Kalalau Trail Hike: Kauai’s Best Adventure
Kalalau Trail is considered by many to be Kauai’s best hike and is without question the most famous trail of all the Hawaiian Islands. This eleven-mile hike follows along the Na Pali Coast going over many hills and streams. One word of caution about hiking Kalalau Trail – it’s very strenuous. Unless you’re an experienced, avid hiker this will probably be the toughest hike you’ll ever take.
The Kalalau Trail hike starts near Kee Beach at the end of Kuhio Highway (Hwy 560). After 2 miles of hiking you’ll descend into Hanakapiai Valley where you find beautiful Hanakapiai Beach. This two-mile stretch offers gorgeous views of the coast as the trail takes you in and out of the forest. The second mile can be a bit difficult though. It goes downhill on a very steep incline and is especially difficult on the way back up.
Once you arrive at beautiful Hanakapiai Beach you may be tempted to go for a swim, but don’t. The powerful currents and waves are way too strong for swimming. Hikers have drowned in these turbulent waters.
From Hanakapiai Beach, there’s a 2-mile side trail you may want to take called Hanakapiai Falls Trail. There are several places where this path crosses Hanakapiai River. It can be very wet and rocky, forcing you to cling to trees to keep your footing. It’s a pretty tough trail, but when you make it to the end you’ll be rewarded with the breathtaking Hanakapiai Falls.
To continue on the Kalalau Trail hike from Hanakapiai Beach you must have a camping permit. That’s because going any further will pretty much require you to camp overnight, so the Kuai authorities require you have one past this point.

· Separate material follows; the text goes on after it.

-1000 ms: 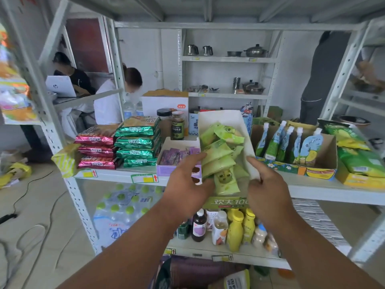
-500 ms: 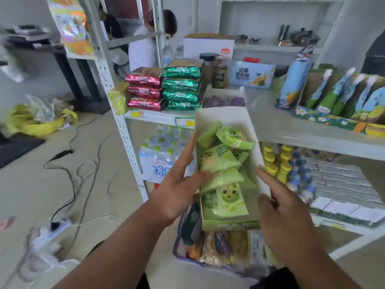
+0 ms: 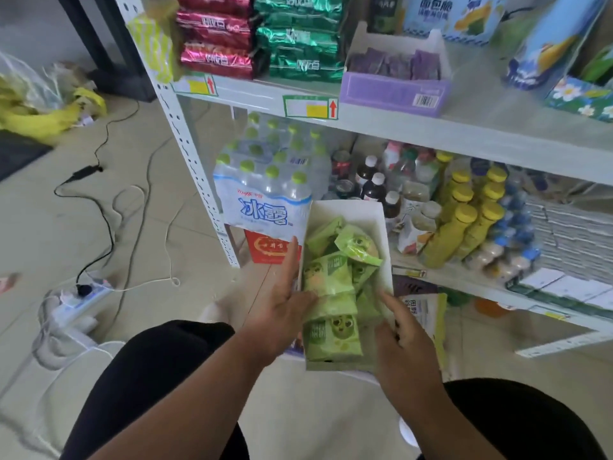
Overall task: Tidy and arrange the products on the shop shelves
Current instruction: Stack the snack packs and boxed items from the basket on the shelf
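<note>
Overhead, the white shelf unit (image 3: 431, 127) fills the upper right; its perforated upright (image 3: 195, 167) runs down to the tiled floor (image 3: 149, 227).

Upper shelf: red packs (image 3: 215, 38) stacked beside green packs (image 3: 300, 44), then a purple tray (image 3: 394, 88) of dark sachets, then a blue box (image 3: 447, 18). Two price tags with red arrows on the shelf edge.

Lower shelf: shrink-wrapped water pack (image 3: 265, 190) at the left end, dark bottles (image 3: 371, 180) behind, yellow bottles (image 3: 464, 224) in a cluster, blue-capped bottles just right of them. Red carton (image 3: 268, 249) on the floor under the water pack.

Floor, left: yellow bags (image 3: 36, 111), black cable (image 3: 99, 194), power strip (image 3: 79, 300) with white cord.

White box (image 3: 378, 227) of green packets (image 3: 328, 277) is held low in front of the lower shelf, above the knees in black trousers (image 3: 149, 376). It blocks part of the lower shelf front and a packet (image 3: 428, 313) lying below.

Left hand (image 3: 282, 303): fingers straight along the box's left wall, thumb lying on a green packet. Right hand (image 3: 398, 336): forefinger straight, tip on the packets at the box's right side; the other fingers curl at the right wall. Whether they grip it, cannot tell.
</note>
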### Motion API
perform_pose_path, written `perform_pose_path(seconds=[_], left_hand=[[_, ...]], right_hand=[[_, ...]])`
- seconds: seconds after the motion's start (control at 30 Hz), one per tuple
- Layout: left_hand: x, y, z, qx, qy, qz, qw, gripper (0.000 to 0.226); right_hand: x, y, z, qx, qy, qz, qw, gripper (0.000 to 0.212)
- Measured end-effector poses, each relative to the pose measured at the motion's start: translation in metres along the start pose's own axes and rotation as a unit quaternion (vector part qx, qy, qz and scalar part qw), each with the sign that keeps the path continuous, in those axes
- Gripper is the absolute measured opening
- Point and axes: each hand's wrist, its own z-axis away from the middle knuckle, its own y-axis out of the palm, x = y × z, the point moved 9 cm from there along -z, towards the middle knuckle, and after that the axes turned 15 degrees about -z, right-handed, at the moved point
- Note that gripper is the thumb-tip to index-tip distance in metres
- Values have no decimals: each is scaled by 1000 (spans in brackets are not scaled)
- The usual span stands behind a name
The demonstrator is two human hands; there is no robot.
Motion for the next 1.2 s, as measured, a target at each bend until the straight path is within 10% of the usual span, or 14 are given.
perform_pose_path(seconds=[0.63, 1.2], left_hand=[[53, 43, -106, 136, -27, 103, 985, 113], [73, 23, -118, 94, -75, 111, 987, 99]], right_hand=[[-7, -1, -161, -46, -127, 165, 977, 52], [23, -1, -163, -135, -273, 191, 933, 28]])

As you leave Hanakapiai Valley the trail becomes more difficult as you trek through thick vegetation and across steep cliffs. After four miles of hiking, the trail comes to Hanakoa Valley. Here you’ll find an open-air shelter available for public use. You can camp here, continue on the Kalalau Trail or take another side trail – Hanakoa Falls Trail. This trail is only about a third of a mile and leads to another spectacular waterfall.
The final five miles to Kalalau Valley and Beach is the hardest section of the trail, but it’s also the most beautiful. As you hike along this peaceful, isolated tropical cliff side, you’ll witness wisps of cloud and mist mingling with sharp, green mountain peaks that overlook a densely foliated valley. The views are really quite amazing. This is the same valley that can be seen from Kalalau Lookout. You must be very careful through here – in some places, just a foot from the trail, the ledge drops all the way to the churning surf below.
Finally, the trail descends down to gorgeous Kalalau Beach. From here you can set up camp, explore sea caves along the beach or hike into the valley and forage for wild guavas, papaya, coconuts, mangos and rose apples. You can also take a two-mile trail into the valley that leads to Big Pool where you’ll find two large pools, split by a natural water slide.